Autism Res. 2021 Jul;14(7):1472-1483. doi: 10.1002/aur.2510. Epub 2021 Mar 31.

Abstract

This study validates behavior development screening for toddlers (BeDevel), which utilizes a combination of short caregiver interviews (BeDevel-I) and semistructured play observations (BeDevel-P). The data of 431 toddlers (male 66.2%; mean age (SD) = 29.11 (8.59) months; ASD, n = 201; developmental delay, n = 46; typically developing, n = 184), aged 18 ~ 42 months, were included in the validation of BeDevel. The best clinical estimate diagnosis, screening rate, validity, sensitivity, and reliability of BeDevel were determined based on data cross-sectionally collected using BeDevel and existing diagnostic/screening instruments: autism diagnostic observation schedule (ADOS), autism diagnostic interview (ADI-R), Vineland adaptive behavior scales-II (VABS-II), social response scales (SRS), sequenced language scale for infants (SELSI), Korean childhood autism rating scale (K-CARS), and Korean social communication questionnaire (K-SCQ). The k values of BeDevel-I and BeDevel-P were 0.055 ~ 0.732 and 0.291 ~ 0.752, respectively. Items related to social referencing in BeDevel-P had a particularly high diagnostic validity (k = 0.483 ~ 0.684).
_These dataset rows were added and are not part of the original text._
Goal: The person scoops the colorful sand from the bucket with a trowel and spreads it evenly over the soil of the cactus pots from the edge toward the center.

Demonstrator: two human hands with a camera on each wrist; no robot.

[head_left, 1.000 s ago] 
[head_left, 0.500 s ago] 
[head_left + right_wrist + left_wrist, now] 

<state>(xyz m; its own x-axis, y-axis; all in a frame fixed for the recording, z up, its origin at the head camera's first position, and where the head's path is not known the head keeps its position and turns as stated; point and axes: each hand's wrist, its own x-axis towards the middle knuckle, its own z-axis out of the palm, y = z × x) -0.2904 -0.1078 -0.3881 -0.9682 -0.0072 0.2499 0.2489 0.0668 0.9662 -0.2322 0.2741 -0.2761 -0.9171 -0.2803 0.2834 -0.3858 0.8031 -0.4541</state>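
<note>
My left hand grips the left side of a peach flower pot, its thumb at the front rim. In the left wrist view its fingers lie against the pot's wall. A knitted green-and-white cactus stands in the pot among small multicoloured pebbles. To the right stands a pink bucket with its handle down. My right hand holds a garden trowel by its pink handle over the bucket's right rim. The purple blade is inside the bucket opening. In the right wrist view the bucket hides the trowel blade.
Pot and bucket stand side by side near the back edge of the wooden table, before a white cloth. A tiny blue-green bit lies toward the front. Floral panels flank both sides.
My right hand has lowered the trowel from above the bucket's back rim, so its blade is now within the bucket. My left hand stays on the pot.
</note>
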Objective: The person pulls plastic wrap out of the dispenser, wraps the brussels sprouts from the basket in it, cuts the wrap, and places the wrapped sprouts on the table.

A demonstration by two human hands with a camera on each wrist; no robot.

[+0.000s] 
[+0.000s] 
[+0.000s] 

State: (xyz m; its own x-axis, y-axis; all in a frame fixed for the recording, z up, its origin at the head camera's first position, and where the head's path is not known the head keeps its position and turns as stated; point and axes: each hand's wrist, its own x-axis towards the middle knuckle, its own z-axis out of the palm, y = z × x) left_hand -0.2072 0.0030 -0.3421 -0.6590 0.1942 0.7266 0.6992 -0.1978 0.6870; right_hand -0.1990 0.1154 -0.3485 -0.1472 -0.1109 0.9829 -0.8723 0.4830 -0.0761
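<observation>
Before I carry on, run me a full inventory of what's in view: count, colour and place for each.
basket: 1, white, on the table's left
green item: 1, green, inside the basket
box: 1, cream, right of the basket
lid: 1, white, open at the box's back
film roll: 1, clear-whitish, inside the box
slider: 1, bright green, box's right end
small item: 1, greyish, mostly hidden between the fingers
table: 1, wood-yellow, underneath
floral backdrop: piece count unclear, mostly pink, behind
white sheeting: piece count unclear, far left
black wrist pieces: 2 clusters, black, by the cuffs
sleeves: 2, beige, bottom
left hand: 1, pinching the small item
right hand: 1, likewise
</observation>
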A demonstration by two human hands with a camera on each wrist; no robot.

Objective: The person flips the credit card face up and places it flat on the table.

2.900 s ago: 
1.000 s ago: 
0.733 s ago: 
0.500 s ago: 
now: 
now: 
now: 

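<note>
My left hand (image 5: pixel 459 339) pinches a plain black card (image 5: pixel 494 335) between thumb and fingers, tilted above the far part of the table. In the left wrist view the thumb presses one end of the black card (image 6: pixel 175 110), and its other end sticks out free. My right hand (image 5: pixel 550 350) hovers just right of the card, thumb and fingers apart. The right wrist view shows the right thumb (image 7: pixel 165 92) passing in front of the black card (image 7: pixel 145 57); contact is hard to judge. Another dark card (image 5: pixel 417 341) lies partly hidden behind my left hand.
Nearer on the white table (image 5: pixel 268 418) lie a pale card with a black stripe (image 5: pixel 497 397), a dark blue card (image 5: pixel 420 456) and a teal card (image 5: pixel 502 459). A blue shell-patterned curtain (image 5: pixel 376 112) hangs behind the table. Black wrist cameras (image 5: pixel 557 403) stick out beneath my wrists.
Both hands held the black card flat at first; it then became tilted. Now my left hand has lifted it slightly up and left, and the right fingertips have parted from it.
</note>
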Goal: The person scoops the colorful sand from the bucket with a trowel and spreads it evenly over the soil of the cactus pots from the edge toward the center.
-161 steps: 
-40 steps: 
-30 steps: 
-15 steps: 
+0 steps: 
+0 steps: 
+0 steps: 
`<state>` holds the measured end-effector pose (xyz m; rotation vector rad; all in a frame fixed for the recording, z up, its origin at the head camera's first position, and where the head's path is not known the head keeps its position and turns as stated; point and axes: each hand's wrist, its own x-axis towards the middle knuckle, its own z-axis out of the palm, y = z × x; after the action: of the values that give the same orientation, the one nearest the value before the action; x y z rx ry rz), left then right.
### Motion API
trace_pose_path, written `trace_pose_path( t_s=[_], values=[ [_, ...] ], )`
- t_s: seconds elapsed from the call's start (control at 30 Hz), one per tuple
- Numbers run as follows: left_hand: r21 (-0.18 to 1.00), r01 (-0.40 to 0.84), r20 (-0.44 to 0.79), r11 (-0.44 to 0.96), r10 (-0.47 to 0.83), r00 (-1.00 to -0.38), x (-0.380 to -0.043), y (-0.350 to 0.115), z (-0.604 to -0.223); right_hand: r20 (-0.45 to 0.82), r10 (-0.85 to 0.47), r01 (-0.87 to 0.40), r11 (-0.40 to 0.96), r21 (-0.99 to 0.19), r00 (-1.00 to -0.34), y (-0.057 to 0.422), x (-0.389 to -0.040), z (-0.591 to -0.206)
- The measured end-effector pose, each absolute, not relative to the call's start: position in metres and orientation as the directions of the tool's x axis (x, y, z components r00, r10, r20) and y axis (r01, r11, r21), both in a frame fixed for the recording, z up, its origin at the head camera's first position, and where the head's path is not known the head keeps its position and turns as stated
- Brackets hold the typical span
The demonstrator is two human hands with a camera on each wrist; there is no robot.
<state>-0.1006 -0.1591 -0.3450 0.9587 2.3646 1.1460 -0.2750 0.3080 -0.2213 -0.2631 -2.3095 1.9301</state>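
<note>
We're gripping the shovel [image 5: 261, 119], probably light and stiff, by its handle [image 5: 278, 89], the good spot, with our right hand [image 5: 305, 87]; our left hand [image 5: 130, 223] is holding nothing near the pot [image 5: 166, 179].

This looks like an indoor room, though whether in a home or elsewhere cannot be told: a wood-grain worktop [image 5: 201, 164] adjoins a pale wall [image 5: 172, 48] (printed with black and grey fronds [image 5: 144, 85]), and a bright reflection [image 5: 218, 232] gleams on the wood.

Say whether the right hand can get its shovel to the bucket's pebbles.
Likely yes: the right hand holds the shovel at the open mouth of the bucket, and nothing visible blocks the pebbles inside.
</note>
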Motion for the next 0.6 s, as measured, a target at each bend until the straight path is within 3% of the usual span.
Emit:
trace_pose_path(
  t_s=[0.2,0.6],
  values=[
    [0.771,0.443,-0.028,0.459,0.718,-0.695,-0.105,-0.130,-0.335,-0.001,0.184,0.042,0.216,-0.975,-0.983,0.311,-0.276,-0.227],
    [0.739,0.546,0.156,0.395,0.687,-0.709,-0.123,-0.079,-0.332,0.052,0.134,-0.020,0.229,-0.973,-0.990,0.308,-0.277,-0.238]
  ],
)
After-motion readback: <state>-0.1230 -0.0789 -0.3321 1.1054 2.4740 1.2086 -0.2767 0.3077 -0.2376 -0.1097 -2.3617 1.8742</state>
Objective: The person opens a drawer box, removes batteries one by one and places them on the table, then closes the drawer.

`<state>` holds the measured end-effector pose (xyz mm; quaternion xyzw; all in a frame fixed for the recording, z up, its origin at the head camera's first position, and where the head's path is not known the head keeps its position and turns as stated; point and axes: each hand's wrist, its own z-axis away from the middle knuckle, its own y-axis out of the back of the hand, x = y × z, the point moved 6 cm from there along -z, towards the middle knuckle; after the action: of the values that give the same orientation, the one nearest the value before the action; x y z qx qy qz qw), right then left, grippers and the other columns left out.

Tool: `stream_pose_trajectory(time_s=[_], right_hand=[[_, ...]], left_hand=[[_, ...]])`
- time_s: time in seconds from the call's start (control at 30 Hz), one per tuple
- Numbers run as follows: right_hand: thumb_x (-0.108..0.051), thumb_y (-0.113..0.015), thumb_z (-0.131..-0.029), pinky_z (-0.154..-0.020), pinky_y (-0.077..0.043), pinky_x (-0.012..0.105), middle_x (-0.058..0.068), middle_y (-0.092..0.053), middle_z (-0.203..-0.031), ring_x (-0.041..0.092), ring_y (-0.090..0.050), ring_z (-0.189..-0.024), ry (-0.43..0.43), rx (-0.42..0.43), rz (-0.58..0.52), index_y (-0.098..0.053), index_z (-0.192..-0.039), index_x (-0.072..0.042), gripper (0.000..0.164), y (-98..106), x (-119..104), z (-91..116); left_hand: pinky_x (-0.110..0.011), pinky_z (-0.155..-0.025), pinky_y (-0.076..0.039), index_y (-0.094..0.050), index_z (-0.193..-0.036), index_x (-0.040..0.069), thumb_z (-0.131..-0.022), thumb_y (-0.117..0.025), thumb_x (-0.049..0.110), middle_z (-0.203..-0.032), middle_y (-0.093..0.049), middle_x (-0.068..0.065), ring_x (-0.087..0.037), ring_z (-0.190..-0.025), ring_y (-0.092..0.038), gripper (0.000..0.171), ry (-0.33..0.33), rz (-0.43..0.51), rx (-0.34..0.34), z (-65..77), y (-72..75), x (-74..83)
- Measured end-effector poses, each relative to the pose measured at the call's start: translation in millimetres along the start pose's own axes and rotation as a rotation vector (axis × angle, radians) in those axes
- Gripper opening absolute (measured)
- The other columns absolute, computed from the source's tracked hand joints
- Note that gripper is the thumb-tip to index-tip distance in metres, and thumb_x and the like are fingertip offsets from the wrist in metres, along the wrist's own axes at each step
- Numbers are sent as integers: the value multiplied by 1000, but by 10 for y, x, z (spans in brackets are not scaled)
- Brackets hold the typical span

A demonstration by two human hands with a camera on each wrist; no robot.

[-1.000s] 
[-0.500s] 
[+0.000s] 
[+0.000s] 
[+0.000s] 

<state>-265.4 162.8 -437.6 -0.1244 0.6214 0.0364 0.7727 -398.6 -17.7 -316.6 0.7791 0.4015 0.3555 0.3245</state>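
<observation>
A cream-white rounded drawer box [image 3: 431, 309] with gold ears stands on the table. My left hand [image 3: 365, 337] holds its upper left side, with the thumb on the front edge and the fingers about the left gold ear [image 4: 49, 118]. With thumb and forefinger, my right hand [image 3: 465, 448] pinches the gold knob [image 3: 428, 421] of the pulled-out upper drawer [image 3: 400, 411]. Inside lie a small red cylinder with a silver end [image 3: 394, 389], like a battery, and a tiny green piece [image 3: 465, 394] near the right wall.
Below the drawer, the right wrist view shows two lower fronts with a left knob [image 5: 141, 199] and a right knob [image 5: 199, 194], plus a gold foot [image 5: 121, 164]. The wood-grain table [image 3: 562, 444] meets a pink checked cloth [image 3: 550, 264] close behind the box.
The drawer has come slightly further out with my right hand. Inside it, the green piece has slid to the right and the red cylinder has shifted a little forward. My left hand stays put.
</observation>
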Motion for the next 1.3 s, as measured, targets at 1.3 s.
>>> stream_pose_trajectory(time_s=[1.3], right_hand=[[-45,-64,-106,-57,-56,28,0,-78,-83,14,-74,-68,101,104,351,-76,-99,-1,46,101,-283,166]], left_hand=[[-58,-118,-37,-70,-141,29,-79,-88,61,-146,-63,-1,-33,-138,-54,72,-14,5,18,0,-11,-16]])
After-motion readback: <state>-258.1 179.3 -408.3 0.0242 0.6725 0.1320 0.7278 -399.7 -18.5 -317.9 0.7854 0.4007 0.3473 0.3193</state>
Reliabilities of BeDevel-I and BeDevel-P were sufficient (Cronbach's alpha = 0.86 ~ 0.88 and 0.92 ~ 0.95, respectively). BeDevel-I and BeDevel-P showed high sensitivity (BeDevel-I: 85.00 ~ 89.29%; BeDevel-P: 85.00 ~ 91.75%), specificity (BeDevel-I: 77.55 ~ 89.55%; BeDevel-P: 85.09 ~ 97.01%), PPV (BeDevel-I: 70.83 ~ 88.54%; BeDevel-P: 81.52 ~ 94.68%), and NPV (BeDevel-I: 76.00 ~ 95.24%; BeDevel-P: 84.62 ~ 95.45%). The agreement between the composite BeDevel score and ADOS, ADI-R, K-CARS, and K-SCQ was >67.6% (range = 67.6 ~ 90.8%). Combining a short caregiver interview and direct play observation is a valid and reliable screening process. More studies on social referencing as an important early marker are needed. BeDevel can be utilized as a secondary screening instrument before diagnostic confirmation in clinical and community settings. LAY SUMMARY: BeDevel, which consists of a short caregiver interview and direct play observation, is a valid and reliable screening instrument for autism spectrum disorder (ASD). We suggest that BeDevel can be utilized as a secondary instrument before administering diagnostic assessments in clinical and community settings. More studies examining social referencing as a potential behavioral marker of ASD are needed.

摘要

本研究验证了幼儿行为发展筛查(BeDevel),该筛查结合了简短的照顾者访谈(BeDevel-I)和半结构化游戏观察(BeDevel-P)。共纳入了 431 名年龄在 18 至 42 个月的幼儿(男童 66.2%;平均年龄(标准差)= 29.11(8.59)个月;自闭症谱系障碍(ASD)患儿 201 名;发育迟缓患儿 46 名;典型发育患儿 184 名),用于验证 BeDevel。基于使用 BeDevel 和现有的诊断/筛查工具(自闭症诊断观察量表(ADOS)、自闭症诊断访谈修订版(ADI-R)、适应行为量表第二版(VABS-II)、社交反应量表(SRS)、婴儿语言序列量表(SELSI)、韩国儿童自闭症评定量表(K-CARS)和韩国社交沟通问卷(K-SCQ))横向收集的数据,确定了 BeDevel 的最佳临床估计诊断、筛查率、有效性、灵敏度和可靠性。BeDevel-I 和 BeDevel-P 的 k 值分别为 0.055 至 0.732 和 0.291 至 0.752。BeDevel-P 中与社会参照相关的项目具有特别高的诊断有效性(k = 0.483 至 0.684)。BeDevel-I 和 BeDevel-P 的可靠性充足(Cronbach's alpha 分别为 0.86 至 0.88 和 0.92 至 0.95)。BeDevel-I 和 BeDevel-P 的灵敏度均较高(BeDevel-I:85.00 至 89.29%;BeDevel-P:85.00 至 91.75%),特异性(BeDevel-I:77.55 至 89.55%;BeDevel-P:85.09 至 97.01%),阳性预测值(BeDevel-I:70.83 至 88.54%;BeDevel-P:81.52 至 94.68%)和阴性预测值(BeDevel-I:76.00 至 95.24%;BeDevel-P:84.62 至 95.45%)。BeDevel 综合评分与 ADOS、ADI-R、K-CARS 和 K-SCQ 的一致性>67.6%(范围为 67.6%至 90.8%)。结合简短的照顾者访谈和直接游戏观察是一种有效的、可靠的筛查过程。需要更多关于社会参照作为重要早期标志物的研究。BeDevel 可在临床和社区环境中用于诊断确认前的二次筛查。